-- What is needed --
Could you write out all of the data again, word for word?

Information provided START

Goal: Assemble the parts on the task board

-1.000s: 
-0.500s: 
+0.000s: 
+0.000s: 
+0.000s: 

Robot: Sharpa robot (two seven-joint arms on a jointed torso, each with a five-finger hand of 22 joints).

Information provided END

-- Response --
Goal: Assemble the parts on the task board

-1.000s: 
-0.500s: 
+0.000s: 
+0.000s: 
+0.000s: 

Robot: Sharpa robot (two seven-joint arms on a jointed torso, each with a five-finger hand of 22 joints).

That completes the exercise.